Lindsey, the 26-year-old woman who underwent the first uterus transplant in the United States, said today that she will undergo IVF once she has fully recovered. Assuming that the transplant holds, doctors at the Cleveland Clinic who oversaw her transplant, predict that she will be able to become pregnant and give birth via C-section. “She’ll be here for a month or two after surgery,” Rebecca Flyckt, an obstetrician-gynecologist at the Cleveland Clinic, told The Guardian. “After that, we expect that she will be able to return home. She should be able to have a fairly normal life.”
Lindsey, who gave only her first name to preserve her privacy, was told at the age of 16 that she would never have children. She underwent the transplant at the Cleveland Clinic in February with the hopes of having biological children (she and her husband have three adopted sons). “From that moment on, I have prayed that God would allow me the opportunity to experience pregnancy,” she said in an interview. “Here we are today at the beginning of that journey.”
Lindsey is part of a trial program launched by the Cleveland Clinic; nine other women are scheduled to undergo uterine transplants in the near future. The Guardian reports that if the trial is successful, “the treatment could provide an alternative for women who are unable to have children because they are born without a uterus or lose their uterus to disease.”

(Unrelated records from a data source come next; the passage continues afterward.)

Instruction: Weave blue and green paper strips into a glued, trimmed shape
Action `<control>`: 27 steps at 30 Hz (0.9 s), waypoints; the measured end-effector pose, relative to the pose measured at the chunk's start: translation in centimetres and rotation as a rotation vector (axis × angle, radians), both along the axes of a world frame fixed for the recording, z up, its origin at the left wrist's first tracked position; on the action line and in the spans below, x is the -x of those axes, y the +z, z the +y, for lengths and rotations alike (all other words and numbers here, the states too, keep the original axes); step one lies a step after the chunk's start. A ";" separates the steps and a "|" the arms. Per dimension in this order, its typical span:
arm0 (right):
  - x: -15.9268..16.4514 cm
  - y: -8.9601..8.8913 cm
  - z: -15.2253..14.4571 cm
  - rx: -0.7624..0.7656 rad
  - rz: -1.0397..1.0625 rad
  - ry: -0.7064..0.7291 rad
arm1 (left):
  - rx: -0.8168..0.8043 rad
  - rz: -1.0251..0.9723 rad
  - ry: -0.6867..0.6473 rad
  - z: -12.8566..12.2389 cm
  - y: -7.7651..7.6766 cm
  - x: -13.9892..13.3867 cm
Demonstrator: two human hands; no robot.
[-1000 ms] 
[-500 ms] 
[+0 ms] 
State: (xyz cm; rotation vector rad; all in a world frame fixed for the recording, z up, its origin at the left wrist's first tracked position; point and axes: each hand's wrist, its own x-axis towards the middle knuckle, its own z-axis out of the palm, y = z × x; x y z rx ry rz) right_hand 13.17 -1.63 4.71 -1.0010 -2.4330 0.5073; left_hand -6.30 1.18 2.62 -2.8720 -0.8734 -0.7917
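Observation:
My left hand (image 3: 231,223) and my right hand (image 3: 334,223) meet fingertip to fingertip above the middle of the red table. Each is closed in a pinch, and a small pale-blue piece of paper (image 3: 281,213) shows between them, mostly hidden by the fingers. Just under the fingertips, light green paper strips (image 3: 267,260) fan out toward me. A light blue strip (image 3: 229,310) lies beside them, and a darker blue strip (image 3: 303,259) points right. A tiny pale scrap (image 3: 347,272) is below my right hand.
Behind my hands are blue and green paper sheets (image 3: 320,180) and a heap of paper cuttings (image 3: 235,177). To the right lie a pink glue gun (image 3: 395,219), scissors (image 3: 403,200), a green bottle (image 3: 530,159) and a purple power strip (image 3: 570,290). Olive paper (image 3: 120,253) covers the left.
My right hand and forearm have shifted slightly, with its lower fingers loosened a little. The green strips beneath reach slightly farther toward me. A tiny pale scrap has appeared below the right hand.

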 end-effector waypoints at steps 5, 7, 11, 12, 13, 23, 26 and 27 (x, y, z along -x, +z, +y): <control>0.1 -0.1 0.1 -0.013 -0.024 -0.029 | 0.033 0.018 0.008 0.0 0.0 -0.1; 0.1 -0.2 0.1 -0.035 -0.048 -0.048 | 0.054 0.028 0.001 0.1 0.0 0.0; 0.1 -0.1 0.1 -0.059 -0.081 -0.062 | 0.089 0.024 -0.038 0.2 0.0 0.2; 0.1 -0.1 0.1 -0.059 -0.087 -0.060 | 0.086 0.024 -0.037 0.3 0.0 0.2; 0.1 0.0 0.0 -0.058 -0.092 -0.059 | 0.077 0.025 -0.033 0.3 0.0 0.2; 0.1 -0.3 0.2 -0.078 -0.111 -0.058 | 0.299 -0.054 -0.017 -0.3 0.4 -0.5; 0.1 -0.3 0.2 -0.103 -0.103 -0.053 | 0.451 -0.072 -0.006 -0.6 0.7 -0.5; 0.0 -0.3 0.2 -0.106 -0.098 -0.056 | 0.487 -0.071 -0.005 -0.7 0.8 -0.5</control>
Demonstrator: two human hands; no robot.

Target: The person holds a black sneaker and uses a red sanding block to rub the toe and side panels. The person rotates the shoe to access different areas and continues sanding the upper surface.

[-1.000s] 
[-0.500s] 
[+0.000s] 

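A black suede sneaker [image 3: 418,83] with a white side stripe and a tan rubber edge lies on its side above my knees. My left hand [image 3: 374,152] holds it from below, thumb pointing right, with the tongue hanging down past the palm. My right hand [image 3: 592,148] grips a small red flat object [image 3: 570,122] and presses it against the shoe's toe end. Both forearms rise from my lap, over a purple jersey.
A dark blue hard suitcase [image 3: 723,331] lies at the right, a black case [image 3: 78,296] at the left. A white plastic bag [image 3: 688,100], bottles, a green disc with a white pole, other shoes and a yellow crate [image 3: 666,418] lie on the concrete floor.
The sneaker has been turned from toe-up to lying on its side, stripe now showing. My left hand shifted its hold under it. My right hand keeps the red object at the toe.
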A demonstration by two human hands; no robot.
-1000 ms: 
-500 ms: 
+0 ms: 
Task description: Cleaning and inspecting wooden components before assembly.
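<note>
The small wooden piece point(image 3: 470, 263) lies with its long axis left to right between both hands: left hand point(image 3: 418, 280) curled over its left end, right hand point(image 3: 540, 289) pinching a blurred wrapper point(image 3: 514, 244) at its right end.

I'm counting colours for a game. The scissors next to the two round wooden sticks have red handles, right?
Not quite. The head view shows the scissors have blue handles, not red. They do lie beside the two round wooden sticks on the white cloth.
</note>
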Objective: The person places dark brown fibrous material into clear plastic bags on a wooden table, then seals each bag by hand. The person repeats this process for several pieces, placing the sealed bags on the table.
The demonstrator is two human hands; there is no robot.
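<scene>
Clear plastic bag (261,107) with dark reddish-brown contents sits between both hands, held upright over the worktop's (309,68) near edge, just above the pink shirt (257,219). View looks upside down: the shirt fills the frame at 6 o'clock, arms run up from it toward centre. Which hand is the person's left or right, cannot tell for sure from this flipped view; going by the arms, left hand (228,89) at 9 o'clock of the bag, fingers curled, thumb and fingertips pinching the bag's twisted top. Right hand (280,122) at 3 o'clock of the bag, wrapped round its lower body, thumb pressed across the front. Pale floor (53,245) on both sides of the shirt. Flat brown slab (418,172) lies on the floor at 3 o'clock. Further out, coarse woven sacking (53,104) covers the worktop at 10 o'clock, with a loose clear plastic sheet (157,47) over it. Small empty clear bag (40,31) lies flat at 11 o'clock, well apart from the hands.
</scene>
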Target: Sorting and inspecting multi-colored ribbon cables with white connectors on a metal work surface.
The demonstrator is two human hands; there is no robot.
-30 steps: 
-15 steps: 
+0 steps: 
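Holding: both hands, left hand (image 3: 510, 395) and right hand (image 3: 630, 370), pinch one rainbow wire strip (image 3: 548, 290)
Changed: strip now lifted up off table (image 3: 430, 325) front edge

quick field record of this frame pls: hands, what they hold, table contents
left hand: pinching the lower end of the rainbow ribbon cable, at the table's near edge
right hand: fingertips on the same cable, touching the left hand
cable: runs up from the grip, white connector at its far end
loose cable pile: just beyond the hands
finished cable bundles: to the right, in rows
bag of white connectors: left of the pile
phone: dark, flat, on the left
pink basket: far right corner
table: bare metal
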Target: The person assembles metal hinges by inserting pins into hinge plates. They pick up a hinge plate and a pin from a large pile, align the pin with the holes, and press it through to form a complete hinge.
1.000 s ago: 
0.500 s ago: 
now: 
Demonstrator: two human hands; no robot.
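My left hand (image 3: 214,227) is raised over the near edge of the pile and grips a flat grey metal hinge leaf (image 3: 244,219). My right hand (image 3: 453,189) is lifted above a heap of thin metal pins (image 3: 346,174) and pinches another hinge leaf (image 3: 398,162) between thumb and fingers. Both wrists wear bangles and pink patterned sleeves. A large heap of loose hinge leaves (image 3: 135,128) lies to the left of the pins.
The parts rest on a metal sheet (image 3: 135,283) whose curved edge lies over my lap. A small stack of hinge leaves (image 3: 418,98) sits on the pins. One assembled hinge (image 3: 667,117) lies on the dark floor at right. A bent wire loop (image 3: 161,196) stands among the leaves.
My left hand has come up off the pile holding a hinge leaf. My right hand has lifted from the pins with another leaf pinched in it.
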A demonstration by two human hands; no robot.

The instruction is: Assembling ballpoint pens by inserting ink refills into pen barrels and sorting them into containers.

Prior to undergoing the transplant, each of the 10 women in the trial banked between six and 10 embryos. Cleveland Clinic plans on transferring the embryos until healthy implementation. Doctors hope that the uterus transplants, which are temporary, will carry one to two healthy pregnancies. After these pregnancies are brought to term, the women will undergo hysterectomies.
Though uterus transplants are new to the United States, there is precedent for successful outcomes. The surgery, which originated from research at the University of Gothenburg, has been performed on nine women in Sweden. Four of those women later gave birth to healthy children. In September 2014, doctor Mats Brannstrom who led the research at Gothenburg, oversaw the birth of the first child born after a womb transplant. At the time, Brannstrom said that the research, “opens up the possibility of treating many young females worldwide that suffer from uterine infertility.”